▶ _Raw data_
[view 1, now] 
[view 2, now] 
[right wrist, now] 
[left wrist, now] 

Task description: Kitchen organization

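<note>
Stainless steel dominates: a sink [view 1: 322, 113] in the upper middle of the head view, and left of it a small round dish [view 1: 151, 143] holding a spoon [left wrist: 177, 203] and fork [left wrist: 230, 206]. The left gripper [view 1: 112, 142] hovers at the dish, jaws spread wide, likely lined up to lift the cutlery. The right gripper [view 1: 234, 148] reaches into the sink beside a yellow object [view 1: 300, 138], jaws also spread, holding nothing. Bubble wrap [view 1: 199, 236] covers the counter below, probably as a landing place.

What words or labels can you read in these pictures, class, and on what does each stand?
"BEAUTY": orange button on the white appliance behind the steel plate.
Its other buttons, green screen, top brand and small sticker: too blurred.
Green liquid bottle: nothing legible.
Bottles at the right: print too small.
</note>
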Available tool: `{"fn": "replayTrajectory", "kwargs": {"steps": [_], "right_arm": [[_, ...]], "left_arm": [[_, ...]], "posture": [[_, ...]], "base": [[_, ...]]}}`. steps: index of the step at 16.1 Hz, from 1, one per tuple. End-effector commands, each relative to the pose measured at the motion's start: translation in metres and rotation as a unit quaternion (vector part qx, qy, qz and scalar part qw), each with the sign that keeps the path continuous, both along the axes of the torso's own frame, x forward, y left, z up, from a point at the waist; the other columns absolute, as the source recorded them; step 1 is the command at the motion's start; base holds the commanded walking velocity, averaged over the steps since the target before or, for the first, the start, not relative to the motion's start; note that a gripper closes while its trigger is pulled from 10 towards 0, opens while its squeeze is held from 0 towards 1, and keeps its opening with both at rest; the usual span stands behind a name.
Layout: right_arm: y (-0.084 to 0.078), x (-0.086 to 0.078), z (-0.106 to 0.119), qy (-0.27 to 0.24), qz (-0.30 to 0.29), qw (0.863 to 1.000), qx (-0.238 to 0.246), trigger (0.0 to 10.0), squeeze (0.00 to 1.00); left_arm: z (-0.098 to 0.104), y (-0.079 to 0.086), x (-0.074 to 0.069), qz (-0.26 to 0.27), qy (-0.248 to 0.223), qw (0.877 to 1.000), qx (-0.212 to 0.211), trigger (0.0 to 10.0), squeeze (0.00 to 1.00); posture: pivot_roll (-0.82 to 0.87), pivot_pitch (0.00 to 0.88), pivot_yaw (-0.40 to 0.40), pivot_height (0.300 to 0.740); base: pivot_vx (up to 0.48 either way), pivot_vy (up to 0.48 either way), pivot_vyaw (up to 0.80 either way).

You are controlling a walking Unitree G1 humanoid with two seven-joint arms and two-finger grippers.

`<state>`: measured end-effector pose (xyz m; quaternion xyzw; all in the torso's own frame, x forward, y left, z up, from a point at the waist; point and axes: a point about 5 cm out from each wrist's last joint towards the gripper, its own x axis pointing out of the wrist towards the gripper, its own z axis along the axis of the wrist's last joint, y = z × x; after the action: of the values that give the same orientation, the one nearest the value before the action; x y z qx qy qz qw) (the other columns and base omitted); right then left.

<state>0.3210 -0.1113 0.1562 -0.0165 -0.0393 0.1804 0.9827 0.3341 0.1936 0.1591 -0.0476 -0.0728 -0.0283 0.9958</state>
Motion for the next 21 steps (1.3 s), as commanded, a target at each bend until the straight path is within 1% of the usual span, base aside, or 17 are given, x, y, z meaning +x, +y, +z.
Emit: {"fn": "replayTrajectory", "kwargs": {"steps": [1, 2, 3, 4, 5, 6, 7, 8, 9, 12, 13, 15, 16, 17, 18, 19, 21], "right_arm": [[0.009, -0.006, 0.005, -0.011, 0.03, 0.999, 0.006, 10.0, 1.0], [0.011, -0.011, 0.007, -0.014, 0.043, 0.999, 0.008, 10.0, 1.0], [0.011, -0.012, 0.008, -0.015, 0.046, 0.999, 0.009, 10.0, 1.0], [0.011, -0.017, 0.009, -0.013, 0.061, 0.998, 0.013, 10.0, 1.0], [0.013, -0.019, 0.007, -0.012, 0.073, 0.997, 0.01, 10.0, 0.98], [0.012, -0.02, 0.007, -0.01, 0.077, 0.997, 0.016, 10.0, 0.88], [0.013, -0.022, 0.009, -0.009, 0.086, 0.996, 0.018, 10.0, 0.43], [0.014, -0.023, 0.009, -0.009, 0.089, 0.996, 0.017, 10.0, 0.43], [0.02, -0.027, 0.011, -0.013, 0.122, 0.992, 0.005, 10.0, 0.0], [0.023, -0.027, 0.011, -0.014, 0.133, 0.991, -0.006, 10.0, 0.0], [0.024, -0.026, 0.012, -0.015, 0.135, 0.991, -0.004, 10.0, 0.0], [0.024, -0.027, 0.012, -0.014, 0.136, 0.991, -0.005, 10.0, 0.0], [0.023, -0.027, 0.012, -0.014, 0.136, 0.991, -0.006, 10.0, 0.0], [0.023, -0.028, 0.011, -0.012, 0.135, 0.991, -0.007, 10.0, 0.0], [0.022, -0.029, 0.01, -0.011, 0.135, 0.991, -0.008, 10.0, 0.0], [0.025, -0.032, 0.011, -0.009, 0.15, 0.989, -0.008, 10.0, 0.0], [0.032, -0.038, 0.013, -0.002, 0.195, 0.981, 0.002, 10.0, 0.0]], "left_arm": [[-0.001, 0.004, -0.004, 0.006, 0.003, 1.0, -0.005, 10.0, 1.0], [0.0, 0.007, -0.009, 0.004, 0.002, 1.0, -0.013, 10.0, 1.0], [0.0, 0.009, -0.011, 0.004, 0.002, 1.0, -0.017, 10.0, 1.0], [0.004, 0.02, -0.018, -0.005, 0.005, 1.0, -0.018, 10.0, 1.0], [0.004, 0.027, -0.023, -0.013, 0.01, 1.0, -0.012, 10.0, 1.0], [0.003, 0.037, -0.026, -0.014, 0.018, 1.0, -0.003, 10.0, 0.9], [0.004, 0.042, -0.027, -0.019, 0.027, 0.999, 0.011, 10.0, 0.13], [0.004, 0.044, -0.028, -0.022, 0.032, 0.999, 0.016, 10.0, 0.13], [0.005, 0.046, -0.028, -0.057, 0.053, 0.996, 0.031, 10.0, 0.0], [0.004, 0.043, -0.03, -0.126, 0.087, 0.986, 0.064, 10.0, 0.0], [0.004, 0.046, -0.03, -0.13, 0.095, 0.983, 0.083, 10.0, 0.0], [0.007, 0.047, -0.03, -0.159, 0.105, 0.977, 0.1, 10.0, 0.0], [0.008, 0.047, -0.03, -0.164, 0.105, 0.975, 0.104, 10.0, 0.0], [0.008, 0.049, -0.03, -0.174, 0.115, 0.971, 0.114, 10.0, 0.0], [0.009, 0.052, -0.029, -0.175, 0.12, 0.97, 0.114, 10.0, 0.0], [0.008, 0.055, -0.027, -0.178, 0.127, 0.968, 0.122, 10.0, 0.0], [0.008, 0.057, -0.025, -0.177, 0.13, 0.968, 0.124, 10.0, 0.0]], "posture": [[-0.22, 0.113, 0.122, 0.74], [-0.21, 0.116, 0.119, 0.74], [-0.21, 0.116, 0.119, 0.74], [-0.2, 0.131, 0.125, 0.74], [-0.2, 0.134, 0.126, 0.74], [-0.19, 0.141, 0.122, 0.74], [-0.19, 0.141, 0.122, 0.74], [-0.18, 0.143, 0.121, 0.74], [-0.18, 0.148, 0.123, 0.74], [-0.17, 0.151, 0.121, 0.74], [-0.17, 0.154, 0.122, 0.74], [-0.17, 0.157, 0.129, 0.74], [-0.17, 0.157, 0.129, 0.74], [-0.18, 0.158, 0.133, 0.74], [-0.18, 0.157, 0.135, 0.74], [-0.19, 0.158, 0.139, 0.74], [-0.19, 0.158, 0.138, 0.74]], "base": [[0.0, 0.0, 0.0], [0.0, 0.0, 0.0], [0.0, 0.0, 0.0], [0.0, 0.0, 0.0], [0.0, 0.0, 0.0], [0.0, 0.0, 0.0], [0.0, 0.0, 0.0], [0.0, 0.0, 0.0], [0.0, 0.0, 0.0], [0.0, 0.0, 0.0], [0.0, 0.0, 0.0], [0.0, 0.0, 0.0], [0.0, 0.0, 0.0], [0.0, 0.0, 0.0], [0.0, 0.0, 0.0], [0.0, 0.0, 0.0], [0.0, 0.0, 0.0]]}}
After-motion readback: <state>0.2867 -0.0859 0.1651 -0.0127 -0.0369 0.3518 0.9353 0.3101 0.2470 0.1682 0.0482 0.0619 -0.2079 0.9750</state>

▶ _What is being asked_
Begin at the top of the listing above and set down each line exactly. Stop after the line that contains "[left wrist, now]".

▶ _Task output_
[view 1, now] 
[view 2, now] 
[right wrist, now] 
[left wrist, now] 

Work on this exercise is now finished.